Secondo un report della società di consulenza Areté, 3 automobilisti su 10 si dicono disponibili ad avviare la trattativa online e a utilizzare piattaforme come WhatsApp o Skype, dedicando tutto il tempo necessario ad acquisire informazioni utili anche nel proprio tempo libero.

Dalle fake news alla rete dei giornalisti inesistenti. Aveva una sua rubrica, con tanto di foto e biografia, dove scriveva commenti in quanto esperto di geopolitica. In uno degli ultimi pezzi, Raphael Badani criticava le proteste di Hong Kong perché rischiavano di vanificare gli sforzi per contenere la pandemia. Badani, che per mesi ha dispensato opinioni su testate come Washington Examiner, The National Interest, Spiked, The Jerusalem Post, Newsmax, in realtà non esiste. È uno dei diciannove profili di commentatori fasulli che hanno pubblicato circa cento articoli a forte connotazione propagandistica, spesso a favore di Pechino o degli Emirati Arabi Uniti, su quasi cinquanta testate. Il passaggio dalle notizie bufala ad una rete di giornalisti bufala, secondo il Daily Beast, sarebbe cominciato esattamente un anno fa.

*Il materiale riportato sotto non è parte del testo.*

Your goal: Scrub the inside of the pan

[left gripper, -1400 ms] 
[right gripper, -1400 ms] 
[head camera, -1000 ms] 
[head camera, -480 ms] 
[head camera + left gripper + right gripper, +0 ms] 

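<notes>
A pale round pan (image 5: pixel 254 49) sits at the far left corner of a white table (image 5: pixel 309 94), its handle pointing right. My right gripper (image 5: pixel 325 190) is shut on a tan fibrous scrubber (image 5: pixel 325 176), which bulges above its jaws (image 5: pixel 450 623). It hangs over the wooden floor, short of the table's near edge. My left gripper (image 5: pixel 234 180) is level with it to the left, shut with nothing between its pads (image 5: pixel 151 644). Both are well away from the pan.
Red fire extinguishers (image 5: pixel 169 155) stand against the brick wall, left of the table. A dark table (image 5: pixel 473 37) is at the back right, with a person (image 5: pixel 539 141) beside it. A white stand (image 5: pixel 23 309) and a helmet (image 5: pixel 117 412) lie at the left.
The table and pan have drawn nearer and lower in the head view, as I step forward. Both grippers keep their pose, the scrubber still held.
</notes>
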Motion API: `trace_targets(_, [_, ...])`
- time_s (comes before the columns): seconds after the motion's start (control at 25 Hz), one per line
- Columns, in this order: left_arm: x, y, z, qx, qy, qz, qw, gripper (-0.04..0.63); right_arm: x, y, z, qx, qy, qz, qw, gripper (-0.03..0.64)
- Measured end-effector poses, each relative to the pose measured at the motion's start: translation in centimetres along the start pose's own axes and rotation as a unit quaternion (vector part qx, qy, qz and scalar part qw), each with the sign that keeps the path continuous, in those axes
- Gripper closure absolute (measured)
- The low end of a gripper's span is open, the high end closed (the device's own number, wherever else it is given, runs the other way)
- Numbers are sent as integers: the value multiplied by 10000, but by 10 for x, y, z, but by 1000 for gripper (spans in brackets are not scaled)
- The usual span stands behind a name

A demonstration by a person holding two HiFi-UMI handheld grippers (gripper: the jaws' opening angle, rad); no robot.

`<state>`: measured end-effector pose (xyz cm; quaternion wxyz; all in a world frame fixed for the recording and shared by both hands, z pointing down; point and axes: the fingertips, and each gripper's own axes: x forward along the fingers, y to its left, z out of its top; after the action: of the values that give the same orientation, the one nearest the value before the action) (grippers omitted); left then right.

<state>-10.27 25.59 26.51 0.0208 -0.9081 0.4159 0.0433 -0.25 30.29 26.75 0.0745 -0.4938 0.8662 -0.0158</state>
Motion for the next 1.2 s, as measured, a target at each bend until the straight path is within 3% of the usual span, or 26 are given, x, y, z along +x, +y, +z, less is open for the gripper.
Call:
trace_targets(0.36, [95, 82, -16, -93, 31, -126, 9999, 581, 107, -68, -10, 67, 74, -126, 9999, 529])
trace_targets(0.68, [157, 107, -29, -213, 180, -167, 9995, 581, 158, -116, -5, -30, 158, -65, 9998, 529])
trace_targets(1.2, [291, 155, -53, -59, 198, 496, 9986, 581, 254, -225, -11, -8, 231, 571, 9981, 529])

Scrivono sul web come parlano, adorano l’inglese e l’iperbole. È una scrittura iper­emotiva, anglofila, che “flirta” col parlato. Sono le caratteristiche del “cyberitaliano” degli adolescenti, secondo Michela Dota, assegnista di ricerca e professore a contratto di linguistica italiana all’università Statale. Dota ha analizzato in due recenti studi un corpus di 8mila commenti pubblicati su YouTube e 2mila commenti su Instagram.

TikTok, l’Australia indaga sui legami con la Cina. Il governo australiano si prepara a lanciare un’indagine su piattaforme online e in particolare la TikTok, nel crescente timore che la compagnia cinese sia obbligata a condividere informazioni degli utenti con il governo di Pechino. A quanto riferisce il Sydney Morning Herald citando fonti governative, l’inchiesta riceverà informazioni e consiglio dalle agenzie di sicurezza, per considerare le minacce poste da compagnie di social media, come TikTok, oltre che da piattaforme usate primariamente dalla diaspora cinese come Chat e Weibo.